Posted in Whathaveyou on November 9th, 2020 by JJ Koczan

terry gross

See? This is what Thrill Jockey does. Here’s some other fucking awesome band with some other fucking really cool sounding release and then blah blah blah there’s an album and it’s gonna be awesome and here’s a song and it’s awesome and it’s just one more awesome thing and wow I guess your life is just better now because of all this awesome shit right? I mean seriously. What gives?

Do you have any idea how frustrating that is? Some of us are out here working really hard at being miserable bastards, day in and day fucking out, and then here comes a band named Terry Gross after a fucking NPR host and the song is like spacey and jammed out but still has this core of songwriting and it’s really good and makes you want to hear more and then all of a sudden you realize you’re like interested in life and stuff and maybe even a little inspired by it to not be such a shit 24 hours a day seven days a week and then things just get better because it’s all really just a matter of perspective anyway and maybe you’re just tired and you need a nap or to hydrate or maybe you just fucking have low blood sugar or something and it’s not that bad and maybe the nap works and then the song’s still good and whatever fuck you okay fine life is great alright everything’s beautiful. Fine. Fine.

PR wire:

terry gross soft opening

Acclaimed guitarist/vocalist Phil Manley (Trans Am, Life Coach) leads new Bay Area trio Terry Gross

Terry Gross’ debut full-length Soft Opening Out on Jan. 29th, 2021

Terry Gross is an engrossing trio composed of guitarist Phil Manley (Trans Am), bassist Donny Newenhouse, and drummer Phil Becker. The trio are also connected as owners and engineers at Bay Area recording spot El Studio, where they began improvising together as a way to test the boundaries and gear of the studio. Their loose, organic chemistry burgeoned into a deep camaraderie and a sound both expansive and exacting. The three experienced musicians crafted their first full-length album through the pure joy of playing together with no expectations. With the tapes rolling on their rehearsals, the band captures the exuberance of live performance and elevates those recordings through a deft use of the studio as their collective instrument. On their debut LP Soft Opening, Terry Gross channels their cosmic powers and considerable chops into a gleefully mesmerizing odyssey fit for an arena.

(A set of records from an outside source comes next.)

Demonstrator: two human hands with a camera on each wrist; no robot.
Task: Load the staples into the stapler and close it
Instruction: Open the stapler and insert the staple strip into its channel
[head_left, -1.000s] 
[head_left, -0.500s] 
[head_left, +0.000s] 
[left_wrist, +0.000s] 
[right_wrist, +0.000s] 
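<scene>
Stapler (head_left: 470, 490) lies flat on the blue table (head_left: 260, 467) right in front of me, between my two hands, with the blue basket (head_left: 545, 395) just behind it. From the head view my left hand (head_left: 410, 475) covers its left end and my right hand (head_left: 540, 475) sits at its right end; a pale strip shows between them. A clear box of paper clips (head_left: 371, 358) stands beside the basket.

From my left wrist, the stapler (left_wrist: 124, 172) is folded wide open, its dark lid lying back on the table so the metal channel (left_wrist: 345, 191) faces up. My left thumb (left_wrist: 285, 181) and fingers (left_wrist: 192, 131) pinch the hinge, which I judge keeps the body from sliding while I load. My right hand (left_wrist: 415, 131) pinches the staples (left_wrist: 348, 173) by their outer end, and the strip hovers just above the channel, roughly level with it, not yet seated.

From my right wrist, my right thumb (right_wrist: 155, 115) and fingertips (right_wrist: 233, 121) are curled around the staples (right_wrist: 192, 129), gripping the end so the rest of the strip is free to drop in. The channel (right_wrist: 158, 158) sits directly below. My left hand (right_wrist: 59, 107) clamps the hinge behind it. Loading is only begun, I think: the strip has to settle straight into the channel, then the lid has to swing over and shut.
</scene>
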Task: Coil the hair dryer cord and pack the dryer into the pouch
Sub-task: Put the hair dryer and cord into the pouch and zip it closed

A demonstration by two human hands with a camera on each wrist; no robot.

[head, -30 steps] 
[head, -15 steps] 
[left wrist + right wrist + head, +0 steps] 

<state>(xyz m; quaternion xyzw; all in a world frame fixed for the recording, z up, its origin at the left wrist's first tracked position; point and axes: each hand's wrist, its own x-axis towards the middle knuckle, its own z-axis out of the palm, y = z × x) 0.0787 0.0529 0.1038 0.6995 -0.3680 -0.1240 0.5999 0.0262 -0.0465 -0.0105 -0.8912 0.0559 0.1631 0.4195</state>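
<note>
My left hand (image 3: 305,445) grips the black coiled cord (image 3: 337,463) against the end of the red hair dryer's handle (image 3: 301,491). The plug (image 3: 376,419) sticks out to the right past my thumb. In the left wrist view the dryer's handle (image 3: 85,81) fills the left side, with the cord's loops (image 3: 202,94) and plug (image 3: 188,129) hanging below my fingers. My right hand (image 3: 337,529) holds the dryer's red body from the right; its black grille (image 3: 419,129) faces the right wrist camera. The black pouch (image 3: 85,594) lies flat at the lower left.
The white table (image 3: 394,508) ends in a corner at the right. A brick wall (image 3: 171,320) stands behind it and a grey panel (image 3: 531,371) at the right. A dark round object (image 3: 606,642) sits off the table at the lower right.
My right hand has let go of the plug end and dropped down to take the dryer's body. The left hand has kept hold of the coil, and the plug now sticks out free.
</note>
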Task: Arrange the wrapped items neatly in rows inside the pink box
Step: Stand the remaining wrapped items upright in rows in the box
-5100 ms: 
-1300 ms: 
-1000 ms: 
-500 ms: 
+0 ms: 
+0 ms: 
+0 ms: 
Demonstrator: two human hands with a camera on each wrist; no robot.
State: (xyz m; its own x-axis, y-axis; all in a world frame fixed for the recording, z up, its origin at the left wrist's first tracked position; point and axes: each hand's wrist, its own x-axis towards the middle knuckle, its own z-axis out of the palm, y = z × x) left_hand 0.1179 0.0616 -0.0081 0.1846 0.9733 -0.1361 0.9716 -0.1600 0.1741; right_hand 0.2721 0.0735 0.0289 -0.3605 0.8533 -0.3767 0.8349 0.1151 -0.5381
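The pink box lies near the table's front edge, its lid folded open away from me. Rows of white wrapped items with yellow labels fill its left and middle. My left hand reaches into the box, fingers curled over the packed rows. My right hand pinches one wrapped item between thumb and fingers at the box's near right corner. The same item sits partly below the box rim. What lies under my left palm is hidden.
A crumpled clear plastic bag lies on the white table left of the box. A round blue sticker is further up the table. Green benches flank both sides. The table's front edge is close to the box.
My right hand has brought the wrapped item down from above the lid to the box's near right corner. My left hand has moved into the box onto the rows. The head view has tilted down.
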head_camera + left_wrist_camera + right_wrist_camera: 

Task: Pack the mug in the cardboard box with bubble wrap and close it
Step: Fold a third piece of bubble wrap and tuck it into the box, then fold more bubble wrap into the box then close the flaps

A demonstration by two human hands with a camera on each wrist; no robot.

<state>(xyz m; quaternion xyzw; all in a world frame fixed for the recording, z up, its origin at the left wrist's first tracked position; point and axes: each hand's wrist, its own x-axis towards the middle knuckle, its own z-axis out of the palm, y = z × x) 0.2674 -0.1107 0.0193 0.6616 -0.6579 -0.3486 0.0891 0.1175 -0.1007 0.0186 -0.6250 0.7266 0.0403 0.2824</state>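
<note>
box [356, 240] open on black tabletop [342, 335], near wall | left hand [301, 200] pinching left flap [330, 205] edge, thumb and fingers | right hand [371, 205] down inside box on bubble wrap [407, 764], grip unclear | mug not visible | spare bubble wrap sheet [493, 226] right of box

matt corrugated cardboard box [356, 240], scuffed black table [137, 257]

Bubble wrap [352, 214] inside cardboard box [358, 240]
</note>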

Soft Opening took shape over the course of 2016-2019, with Terry Gross writing and refining their songs. “Space Voyage Mission” and “Worm Gear” parallel one another as sinuous jams that pulse with adamantine fervor. Each mountainous epic churns spellbinding repetition and simplicity into dizzying gallops that take hairpin turns into sinewy riffing and elysian vocal melodies. Phil Manley’s guitar takes on a constellation of tones across “Space Voyage Mission” with drifting delays soaring over the Newenhouse and Becker’s driving rhythm section which all succumb to frothing overdrives that spin the song into entirely new pastures. The hypnotic throb of “Worm Gear” grows all the more enchanting as Newenhouse and Becker add subtle shifts to the single-chord barrage. “Specificity (Or What Have You)” contrasts these two in its more traditionally pop-oriented structure while retaining its predecessors wide-eyed energy and delves further into the album’s lighthearted-yet-earnest take on sci-fi tropes from space and time travel to the singularity.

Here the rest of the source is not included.